§ Records from a data source
********************
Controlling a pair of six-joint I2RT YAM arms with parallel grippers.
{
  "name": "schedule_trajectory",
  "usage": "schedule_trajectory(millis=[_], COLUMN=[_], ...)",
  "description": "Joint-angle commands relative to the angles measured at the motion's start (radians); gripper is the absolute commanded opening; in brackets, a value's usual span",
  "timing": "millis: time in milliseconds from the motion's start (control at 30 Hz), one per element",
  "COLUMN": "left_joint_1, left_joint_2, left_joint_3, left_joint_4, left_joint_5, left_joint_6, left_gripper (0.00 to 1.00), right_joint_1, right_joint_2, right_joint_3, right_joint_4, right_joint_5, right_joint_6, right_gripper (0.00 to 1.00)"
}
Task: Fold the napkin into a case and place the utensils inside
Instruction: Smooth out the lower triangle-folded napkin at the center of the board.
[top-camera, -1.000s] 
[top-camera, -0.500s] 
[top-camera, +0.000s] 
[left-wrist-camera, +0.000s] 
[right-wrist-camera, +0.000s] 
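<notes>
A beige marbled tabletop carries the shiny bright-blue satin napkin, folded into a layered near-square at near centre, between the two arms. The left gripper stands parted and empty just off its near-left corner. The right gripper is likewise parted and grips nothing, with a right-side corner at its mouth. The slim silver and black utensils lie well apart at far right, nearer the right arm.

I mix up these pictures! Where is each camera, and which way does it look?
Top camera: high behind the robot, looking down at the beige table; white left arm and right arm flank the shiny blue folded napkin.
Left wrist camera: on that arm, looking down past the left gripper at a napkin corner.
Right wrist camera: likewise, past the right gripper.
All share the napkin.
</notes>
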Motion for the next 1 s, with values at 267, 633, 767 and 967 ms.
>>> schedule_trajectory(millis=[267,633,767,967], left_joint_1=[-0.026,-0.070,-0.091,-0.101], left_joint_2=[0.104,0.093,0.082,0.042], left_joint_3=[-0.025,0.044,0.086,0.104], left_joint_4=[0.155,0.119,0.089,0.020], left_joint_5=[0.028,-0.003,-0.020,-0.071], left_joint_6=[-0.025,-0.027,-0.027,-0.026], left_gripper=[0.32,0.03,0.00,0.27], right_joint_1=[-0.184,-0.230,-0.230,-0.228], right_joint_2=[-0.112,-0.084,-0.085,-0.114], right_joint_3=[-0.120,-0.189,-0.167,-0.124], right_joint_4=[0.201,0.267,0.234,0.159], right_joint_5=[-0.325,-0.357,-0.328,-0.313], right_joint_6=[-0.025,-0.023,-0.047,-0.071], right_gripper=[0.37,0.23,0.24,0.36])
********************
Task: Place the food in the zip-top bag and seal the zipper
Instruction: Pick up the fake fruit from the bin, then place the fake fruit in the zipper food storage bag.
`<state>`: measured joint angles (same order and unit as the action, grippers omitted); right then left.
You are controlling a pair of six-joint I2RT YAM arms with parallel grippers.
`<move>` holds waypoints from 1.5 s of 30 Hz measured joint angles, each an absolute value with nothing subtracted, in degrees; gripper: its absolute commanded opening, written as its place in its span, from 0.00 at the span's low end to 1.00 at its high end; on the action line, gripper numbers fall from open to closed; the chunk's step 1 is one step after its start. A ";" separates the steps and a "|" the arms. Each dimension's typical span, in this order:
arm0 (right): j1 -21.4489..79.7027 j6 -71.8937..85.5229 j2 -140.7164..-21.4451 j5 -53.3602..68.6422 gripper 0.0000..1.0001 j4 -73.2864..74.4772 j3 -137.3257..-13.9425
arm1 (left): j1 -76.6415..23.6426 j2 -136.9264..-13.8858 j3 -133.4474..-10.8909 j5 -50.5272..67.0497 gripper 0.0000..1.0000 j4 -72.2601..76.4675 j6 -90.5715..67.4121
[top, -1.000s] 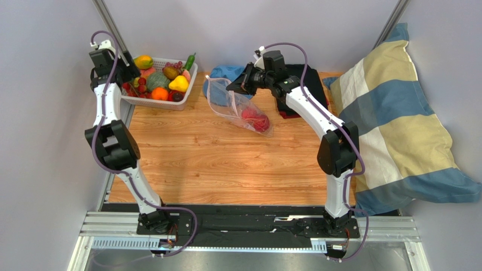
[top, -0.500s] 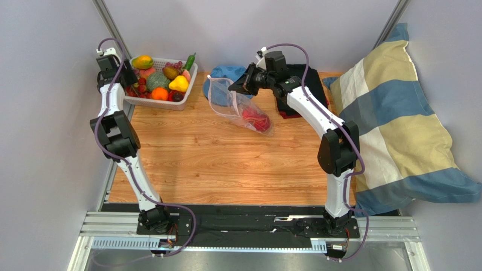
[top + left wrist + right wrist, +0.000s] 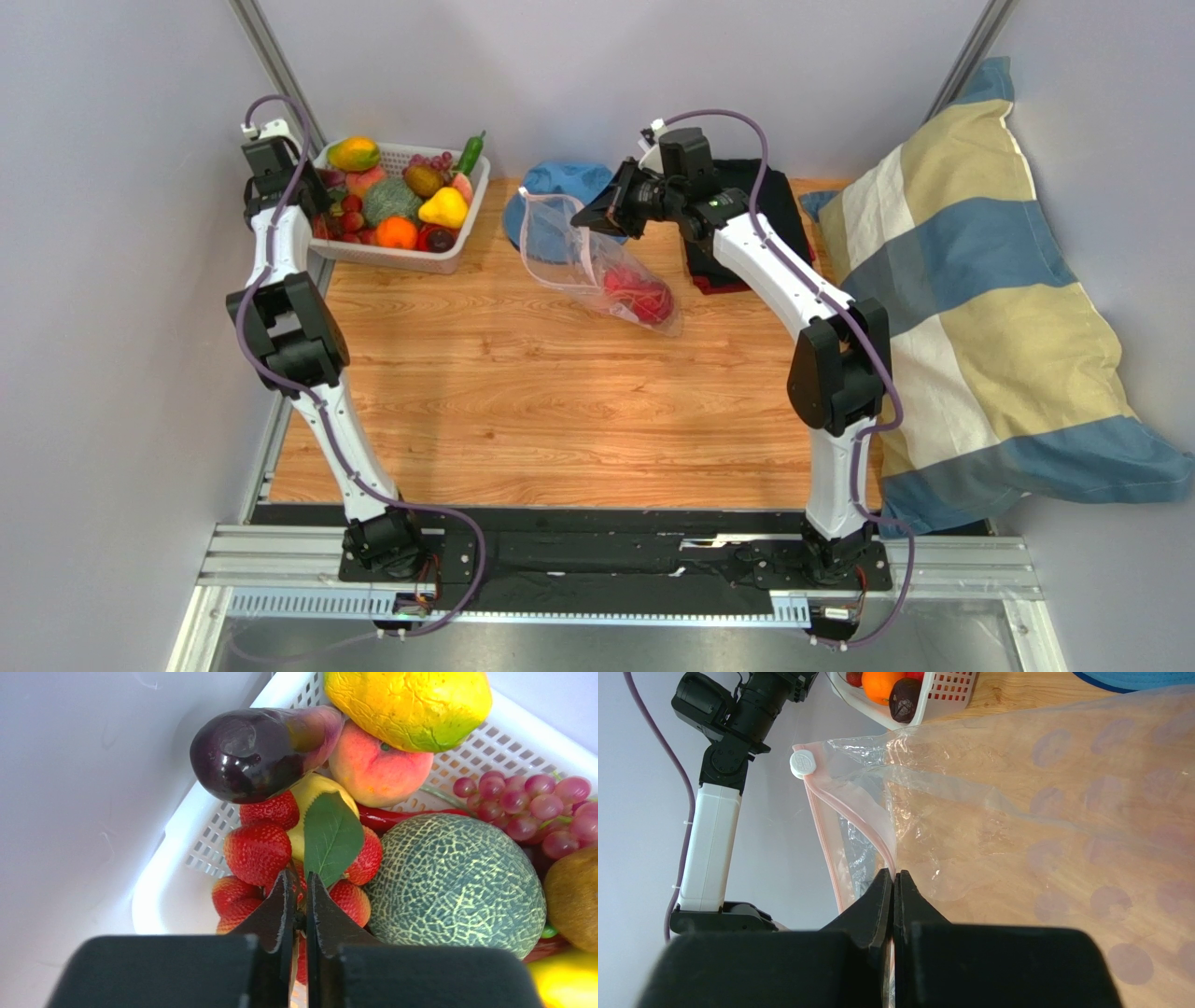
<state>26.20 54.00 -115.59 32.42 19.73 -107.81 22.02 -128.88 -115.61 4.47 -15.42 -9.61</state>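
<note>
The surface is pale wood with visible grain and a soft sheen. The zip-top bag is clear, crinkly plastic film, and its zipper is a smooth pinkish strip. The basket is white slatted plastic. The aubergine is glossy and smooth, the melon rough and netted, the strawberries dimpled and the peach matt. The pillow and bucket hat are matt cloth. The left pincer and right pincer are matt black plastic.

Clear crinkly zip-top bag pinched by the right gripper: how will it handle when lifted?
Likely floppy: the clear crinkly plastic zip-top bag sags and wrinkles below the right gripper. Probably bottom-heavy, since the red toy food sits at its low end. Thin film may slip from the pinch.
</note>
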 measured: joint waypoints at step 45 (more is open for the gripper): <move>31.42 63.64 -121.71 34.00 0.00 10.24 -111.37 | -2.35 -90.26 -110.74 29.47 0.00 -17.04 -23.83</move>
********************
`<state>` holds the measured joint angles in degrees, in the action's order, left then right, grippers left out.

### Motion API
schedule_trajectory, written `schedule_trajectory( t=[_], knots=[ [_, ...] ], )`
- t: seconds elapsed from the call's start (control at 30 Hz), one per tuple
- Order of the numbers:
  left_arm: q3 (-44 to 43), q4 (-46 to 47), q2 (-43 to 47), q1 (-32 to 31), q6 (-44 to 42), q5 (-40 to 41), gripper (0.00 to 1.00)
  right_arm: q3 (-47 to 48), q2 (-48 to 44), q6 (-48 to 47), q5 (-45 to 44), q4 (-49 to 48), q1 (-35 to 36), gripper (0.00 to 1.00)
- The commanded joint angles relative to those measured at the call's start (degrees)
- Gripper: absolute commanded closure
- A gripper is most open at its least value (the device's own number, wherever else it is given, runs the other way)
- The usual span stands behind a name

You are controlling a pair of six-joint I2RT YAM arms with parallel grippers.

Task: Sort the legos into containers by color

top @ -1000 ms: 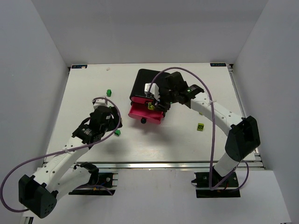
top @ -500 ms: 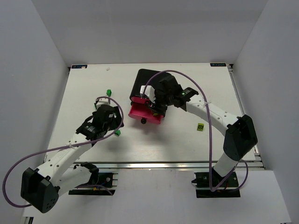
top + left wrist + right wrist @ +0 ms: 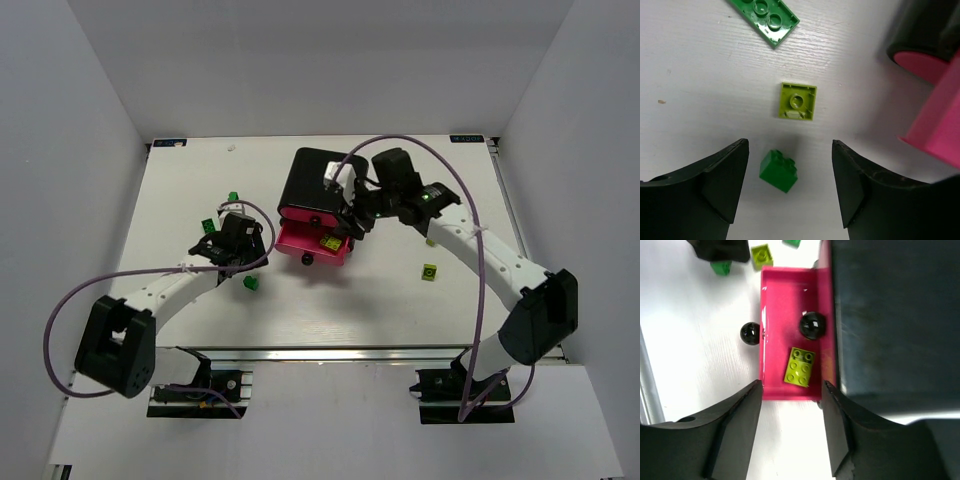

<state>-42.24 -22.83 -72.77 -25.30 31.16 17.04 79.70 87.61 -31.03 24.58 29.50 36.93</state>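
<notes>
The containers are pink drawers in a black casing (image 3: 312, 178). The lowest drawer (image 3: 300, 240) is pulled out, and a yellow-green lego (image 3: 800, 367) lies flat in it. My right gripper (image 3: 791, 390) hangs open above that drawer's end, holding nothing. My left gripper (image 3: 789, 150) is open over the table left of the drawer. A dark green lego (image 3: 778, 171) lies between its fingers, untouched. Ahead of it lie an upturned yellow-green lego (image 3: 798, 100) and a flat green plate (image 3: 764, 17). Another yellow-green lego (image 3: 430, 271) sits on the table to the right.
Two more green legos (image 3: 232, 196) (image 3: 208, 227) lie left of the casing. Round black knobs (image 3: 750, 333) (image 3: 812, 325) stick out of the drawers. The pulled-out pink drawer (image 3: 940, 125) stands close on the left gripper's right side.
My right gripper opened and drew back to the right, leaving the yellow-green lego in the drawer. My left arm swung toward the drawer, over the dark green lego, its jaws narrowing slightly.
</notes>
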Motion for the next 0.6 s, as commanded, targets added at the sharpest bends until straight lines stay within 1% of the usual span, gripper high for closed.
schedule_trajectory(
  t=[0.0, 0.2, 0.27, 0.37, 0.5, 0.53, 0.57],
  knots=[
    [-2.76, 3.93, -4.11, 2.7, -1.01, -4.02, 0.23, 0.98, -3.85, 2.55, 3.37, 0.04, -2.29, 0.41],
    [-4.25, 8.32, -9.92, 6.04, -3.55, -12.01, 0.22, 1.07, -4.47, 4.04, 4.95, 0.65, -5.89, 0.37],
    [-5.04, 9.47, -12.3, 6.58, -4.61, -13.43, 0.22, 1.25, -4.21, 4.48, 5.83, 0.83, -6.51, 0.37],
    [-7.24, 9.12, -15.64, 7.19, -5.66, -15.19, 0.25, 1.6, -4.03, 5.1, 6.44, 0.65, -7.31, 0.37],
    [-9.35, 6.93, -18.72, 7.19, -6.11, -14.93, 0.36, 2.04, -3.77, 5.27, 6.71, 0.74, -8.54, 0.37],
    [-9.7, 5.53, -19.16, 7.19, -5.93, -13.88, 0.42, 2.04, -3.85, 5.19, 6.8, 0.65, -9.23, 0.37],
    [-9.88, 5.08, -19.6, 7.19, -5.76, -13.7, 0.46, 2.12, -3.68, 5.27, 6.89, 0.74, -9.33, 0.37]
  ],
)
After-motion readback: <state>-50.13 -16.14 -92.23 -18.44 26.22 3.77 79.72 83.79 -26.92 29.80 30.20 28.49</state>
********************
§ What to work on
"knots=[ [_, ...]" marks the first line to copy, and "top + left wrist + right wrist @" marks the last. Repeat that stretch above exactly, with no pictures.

§ Response to the exercise
schedule_trajectory, written `schedule_trajectory( t=[_], knots=[ [_, ...] ], )`
- t: seconds elapsed from the call's start (control at 30 Hz), one per tuple
- Order of the numbers:
  left_arm: q3 (-44 to 43), q4 (-46 to 47), q2 (-43 to 47), q1 (-32 to 31), q6 (-44 to 42), q5 (-40 to 41), gripper (0.00 to 1.00)
  right_arm: q3 (-47 to 48), q2 (-48 to 44), q6 (-48 to 47), q5 (-45 to 44), q4 (-49 to 48), q1 (-35 to 36), gripper (0.00 to 1.00)
- The commanded joint angles relative to those measured at the call's start (degrees)
- Gripper: absolute commanded closure
- A gripper is most open at its least value (the device's own number, wherever else it is given, runs the other way)
- The usual span stands behind a name

You are controlling a pair of six-joint I2RT YAM arms with parallel grippers.

Task: Sort the legos into containers by color

top @ -1000 ms: 
top @ -500 ms: 
top + left wrist + right wrist @ +0 ms: 

There's no more to this exercise.